As we head into a long weekend full of sun, fun, and outdoor activities, there’s a new invasive species Michiganders need to protect themselves from.
TAYLOR, MI — Michiganders from the U.P. to the southern border will be turning grillmaster fantasies into reality this Fourth of July weekend. Whether your plans include close friends and family for a socially responsible gathering or some alone time with nature, take caution against Michigan’s latest invader: Asian tiger mosquitos.
“Although we have not had any illnesses associated with these species of mosquitoes in Michigan, it is important to take precautions since other mosquitoes can spread viruses such as West Nile and Eastern Equine Encephalitis to people,” said Dr. Joneigh Khaldun, MDHHS chief medical executive and chief deputy director for health. “We urge Michiganders to take precautions such as using an EPA-registered insect repellent when outdoors.”
Be on the Lookout
The Asian tiger mosquito has a silvery stripe on its back, white rings around its legs, and is known to be an aggressive biter, according to the U.S. Centers for Disease Control and Prevention.

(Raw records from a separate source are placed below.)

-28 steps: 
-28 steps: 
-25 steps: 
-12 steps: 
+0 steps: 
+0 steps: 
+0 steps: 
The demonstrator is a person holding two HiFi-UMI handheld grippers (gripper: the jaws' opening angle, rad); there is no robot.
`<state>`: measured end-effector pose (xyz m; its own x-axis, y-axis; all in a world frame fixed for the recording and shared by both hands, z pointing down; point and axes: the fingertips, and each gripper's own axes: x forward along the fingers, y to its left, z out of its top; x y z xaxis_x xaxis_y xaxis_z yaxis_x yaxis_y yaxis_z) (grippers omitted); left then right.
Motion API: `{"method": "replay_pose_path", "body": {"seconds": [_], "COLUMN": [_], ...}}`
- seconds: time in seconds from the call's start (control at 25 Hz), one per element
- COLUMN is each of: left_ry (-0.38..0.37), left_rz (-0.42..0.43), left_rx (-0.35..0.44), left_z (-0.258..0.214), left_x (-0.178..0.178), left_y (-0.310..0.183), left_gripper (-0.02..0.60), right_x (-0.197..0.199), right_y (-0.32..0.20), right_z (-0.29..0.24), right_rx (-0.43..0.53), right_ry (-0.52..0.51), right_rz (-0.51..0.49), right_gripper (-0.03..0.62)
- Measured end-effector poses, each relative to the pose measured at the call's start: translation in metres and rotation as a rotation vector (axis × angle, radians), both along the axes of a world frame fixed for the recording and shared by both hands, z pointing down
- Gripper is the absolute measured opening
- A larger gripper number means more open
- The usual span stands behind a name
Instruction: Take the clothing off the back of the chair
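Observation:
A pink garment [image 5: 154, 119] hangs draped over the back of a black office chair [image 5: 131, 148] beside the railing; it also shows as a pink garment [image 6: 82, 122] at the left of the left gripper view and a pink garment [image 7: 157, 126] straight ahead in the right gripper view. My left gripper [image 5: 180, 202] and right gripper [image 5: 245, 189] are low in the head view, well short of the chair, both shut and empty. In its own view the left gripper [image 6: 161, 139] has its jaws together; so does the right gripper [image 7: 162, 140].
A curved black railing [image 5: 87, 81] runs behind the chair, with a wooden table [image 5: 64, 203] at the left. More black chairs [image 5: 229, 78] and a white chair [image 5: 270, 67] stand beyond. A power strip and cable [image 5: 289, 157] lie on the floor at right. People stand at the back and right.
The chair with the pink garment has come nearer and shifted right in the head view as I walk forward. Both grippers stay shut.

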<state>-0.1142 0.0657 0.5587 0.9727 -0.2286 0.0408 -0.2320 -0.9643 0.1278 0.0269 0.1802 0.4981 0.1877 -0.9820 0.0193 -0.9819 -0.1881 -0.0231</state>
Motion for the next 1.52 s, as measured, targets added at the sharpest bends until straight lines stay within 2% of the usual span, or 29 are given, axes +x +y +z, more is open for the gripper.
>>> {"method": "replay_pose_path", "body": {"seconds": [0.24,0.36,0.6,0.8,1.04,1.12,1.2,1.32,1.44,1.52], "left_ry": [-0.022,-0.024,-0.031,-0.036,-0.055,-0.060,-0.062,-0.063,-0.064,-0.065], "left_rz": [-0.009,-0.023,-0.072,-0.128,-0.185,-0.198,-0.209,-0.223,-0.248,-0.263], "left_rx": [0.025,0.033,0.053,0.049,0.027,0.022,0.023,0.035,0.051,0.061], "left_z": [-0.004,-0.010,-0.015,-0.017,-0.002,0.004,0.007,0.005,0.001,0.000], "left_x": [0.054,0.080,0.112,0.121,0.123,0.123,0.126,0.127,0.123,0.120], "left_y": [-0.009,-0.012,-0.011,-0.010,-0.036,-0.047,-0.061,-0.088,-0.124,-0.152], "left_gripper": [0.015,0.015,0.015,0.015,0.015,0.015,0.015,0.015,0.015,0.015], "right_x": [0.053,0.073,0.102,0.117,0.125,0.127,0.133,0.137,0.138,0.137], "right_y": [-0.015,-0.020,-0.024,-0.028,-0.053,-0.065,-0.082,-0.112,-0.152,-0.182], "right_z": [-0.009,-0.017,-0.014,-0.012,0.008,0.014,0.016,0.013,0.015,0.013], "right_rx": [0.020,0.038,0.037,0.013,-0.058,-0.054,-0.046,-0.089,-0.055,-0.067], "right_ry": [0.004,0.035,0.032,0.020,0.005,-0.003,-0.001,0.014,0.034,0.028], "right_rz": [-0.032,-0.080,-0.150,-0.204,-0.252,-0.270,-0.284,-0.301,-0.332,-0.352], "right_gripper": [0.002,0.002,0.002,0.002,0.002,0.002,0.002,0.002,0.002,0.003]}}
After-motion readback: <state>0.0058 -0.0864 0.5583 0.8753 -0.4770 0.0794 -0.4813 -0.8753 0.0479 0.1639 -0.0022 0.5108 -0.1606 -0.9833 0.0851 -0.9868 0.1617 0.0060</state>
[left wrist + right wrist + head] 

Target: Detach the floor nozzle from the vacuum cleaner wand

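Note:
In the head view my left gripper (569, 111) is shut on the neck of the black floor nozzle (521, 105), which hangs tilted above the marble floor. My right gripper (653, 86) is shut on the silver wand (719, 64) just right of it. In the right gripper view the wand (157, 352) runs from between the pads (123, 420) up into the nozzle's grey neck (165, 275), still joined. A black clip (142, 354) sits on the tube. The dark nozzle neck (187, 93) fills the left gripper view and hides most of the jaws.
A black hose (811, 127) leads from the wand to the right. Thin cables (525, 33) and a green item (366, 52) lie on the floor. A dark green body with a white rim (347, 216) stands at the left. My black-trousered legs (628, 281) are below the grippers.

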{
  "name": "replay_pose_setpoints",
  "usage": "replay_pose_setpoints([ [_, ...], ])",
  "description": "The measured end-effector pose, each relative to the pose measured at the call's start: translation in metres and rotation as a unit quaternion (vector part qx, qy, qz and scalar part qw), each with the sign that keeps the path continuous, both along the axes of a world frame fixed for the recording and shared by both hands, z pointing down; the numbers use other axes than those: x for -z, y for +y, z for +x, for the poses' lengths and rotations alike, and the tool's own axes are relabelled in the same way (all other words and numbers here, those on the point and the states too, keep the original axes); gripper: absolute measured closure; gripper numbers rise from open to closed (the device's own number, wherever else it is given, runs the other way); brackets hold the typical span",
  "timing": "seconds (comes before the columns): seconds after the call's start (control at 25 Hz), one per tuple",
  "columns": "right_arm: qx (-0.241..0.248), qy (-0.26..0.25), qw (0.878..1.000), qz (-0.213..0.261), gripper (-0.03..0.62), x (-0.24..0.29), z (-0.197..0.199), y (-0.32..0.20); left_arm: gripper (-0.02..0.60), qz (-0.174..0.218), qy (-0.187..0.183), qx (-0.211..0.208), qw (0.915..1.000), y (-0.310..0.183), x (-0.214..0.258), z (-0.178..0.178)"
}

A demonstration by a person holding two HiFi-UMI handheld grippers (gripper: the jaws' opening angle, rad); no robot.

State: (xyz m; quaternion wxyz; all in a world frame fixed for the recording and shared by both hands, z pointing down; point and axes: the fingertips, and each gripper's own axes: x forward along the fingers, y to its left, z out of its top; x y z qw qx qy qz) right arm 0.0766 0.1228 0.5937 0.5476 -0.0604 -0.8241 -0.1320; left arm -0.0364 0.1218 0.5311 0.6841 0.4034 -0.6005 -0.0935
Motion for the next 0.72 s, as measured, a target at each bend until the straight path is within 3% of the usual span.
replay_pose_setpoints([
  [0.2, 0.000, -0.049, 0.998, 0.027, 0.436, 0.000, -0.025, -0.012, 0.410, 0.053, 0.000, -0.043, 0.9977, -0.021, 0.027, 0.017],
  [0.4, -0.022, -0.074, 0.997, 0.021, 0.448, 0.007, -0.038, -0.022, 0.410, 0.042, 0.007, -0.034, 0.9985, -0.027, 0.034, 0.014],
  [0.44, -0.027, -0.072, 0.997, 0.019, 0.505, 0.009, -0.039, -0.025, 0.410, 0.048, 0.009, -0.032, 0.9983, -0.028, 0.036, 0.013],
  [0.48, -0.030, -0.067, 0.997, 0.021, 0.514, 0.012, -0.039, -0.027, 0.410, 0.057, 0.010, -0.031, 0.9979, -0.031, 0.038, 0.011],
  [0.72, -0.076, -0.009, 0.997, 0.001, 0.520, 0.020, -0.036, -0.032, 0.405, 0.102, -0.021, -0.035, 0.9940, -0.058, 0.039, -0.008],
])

The species tends to breed in containers where water collects, like old tires, gutters, and flowerpots.
How to Stay Protected
The MDHHS recommends that Michiganders take the following precautions to prevent the spread of viruses and disease by these mosquitos:
- Eliminating sources of standing water such as wading pools, old tires, buckets, and containers by dumping water to prevent mosquito eggs from hatching or larvae from developing into biting adults
- Wearing long-sleeved shirts, long pants, and socks when outdoors
- Applying an EPA-registered insect repellent according to label instructions
- Making sure doors and windows have tight-fitting screens
Scientists first observed the mosquitos in an industrial area of Livonia in 2017. They reappeared in a Romulus industrial area the following year and have been discovered in a Taylor industrial area this year.
The warming climate trends are supporting the spread of these mosquitoes that can transmit dengue, chikungunya, and Zika into more northern regions like Michigan, MDHHS said.